Daris laughed once. "Me? I'd do what I always do. Stand close enough to profit, far enough to survive."
"I meant in my position."
That made Daris pause.
He studied Riven for a moment, then set the cup down.
"I'd stop chasing scraps," he said. "You've been living day to day because that was the lane you had. If I suddenly had an edge others didn't understand, I'd build around it before they learned to price it."
"With what money?"
"With this for a start." He tapped the core again. "Then with the next thing it helps you earn."
Riven looked out toward the street. People moved past the café windows in a constant flow, each carrying some urgency of their own.
Daris was right about one thing. Yesterday had changed the scale of his problems.
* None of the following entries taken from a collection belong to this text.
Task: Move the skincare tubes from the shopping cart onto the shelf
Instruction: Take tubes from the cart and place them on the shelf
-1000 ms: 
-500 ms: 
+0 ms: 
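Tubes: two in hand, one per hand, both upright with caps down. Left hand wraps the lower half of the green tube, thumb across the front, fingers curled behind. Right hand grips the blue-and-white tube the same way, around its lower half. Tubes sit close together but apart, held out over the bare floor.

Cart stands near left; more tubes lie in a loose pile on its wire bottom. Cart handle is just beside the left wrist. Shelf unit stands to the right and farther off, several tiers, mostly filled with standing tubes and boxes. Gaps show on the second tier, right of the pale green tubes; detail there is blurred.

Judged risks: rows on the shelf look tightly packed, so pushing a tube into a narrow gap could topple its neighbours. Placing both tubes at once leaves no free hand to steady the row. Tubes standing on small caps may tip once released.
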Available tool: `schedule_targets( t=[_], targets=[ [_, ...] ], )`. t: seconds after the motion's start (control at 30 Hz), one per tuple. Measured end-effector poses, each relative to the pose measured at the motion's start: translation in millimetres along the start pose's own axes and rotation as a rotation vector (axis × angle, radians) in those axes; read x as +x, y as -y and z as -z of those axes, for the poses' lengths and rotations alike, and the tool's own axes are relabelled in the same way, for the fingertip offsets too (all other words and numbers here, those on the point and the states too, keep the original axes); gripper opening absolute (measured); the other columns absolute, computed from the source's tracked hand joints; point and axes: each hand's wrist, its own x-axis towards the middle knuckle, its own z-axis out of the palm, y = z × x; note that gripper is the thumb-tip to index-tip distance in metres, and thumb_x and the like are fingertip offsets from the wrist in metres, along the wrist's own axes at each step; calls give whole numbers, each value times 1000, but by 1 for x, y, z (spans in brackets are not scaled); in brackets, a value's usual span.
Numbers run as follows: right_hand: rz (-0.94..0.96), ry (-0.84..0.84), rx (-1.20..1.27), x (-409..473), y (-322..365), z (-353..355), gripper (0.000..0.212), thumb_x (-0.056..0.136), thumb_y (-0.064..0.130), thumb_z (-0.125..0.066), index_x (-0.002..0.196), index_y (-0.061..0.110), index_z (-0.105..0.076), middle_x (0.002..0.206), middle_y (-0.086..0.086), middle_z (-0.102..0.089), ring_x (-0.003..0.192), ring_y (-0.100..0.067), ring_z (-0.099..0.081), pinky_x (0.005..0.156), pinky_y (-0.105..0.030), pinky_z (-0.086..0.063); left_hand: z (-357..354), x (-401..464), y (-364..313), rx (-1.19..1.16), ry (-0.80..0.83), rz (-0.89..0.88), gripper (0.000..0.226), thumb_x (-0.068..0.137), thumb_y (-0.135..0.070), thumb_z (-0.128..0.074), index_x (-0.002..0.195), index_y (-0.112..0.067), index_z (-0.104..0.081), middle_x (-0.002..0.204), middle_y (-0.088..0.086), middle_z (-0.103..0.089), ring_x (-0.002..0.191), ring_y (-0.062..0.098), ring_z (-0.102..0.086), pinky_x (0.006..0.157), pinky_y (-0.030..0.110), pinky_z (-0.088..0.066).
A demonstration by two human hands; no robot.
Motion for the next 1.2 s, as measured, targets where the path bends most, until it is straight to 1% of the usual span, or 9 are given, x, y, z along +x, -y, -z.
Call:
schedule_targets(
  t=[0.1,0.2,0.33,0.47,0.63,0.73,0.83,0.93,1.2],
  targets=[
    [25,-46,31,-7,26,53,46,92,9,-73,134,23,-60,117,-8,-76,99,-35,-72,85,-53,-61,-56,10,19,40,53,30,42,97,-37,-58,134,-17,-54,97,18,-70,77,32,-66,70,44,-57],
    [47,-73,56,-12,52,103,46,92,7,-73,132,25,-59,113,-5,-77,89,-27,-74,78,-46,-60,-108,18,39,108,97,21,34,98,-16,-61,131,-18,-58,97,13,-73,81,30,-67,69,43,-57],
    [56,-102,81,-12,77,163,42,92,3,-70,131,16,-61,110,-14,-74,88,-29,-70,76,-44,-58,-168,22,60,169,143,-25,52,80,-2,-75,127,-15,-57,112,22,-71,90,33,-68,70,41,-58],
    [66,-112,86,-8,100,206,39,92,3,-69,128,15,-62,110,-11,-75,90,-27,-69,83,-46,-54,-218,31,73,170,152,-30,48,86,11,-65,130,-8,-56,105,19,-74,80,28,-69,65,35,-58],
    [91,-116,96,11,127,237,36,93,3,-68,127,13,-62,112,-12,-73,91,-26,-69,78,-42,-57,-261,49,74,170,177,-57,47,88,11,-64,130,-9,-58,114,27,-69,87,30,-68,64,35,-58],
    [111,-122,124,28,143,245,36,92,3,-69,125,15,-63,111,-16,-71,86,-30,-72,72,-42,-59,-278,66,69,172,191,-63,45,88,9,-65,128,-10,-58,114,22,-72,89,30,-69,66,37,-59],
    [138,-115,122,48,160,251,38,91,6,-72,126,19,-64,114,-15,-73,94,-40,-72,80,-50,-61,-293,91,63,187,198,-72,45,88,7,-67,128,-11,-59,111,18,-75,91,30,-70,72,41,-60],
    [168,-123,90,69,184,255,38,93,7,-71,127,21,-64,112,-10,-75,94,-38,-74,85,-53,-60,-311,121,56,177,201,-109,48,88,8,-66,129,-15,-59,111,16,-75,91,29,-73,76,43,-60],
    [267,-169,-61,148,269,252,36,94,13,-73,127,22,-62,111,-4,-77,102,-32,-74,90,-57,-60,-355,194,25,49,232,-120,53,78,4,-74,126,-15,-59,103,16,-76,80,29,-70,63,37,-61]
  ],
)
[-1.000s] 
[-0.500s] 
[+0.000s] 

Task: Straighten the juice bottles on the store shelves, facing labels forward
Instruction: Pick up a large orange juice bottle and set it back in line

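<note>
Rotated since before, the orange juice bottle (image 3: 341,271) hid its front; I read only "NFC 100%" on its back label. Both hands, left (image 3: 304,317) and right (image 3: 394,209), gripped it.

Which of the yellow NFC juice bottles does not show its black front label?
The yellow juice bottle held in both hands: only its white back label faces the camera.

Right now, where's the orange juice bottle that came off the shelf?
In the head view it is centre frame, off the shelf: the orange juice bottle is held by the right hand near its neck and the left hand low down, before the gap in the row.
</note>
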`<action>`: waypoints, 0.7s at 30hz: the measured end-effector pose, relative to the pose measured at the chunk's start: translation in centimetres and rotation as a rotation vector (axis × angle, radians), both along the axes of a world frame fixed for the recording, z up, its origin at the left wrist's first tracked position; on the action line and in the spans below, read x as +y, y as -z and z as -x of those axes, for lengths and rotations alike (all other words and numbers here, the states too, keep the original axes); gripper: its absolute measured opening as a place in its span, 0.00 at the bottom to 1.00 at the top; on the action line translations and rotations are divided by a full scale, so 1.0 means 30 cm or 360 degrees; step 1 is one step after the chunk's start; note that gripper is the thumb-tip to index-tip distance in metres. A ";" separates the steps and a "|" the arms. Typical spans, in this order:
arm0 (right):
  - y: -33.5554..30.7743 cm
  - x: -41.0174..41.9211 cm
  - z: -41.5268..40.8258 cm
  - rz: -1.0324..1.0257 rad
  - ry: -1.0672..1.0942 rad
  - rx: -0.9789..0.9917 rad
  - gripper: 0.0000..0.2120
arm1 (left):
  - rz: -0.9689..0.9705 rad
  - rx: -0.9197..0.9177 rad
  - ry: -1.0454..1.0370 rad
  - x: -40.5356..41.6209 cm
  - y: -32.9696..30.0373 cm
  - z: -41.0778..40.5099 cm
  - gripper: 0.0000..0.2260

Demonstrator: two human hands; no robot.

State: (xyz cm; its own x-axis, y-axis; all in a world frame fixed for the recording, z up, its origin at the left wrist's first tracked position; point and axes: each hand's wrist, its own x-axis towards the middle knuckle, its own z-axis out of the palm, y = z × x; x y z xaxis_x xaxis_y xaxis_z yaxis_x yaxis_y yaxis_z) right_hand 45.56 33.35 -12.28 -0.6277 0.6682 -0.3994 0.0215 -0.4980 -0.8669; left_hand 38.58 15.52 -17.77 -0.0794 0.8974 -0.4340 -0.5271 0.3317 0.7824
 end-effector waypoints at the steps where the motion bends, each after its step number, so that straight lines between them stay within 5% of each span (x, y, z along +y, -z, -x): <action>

He couldn't keep reacting to whatever appeared in front of him and expect that to last.
He stood.
Daris slipped the core into an inner pocket. "I'll move it when prices peak."
"And if someone asks about me?"
"I'll say many flattering things." Daris smiled. "None of them useful."
Riven turned toward the exit.
"Riven."
He paused.
Daris's tone lost some of its playfulness.
"People notice luck once. They notice results twice. Try not to give them a third time too soon."
Riven nodded once and stepped back into the street.
The city looked the same as it had yesterday.
He just knew better now.
Somewhere inside all that noise, people were already adjusting to what happened in the Glass Corridor.
He would have to move before they finished adjusting.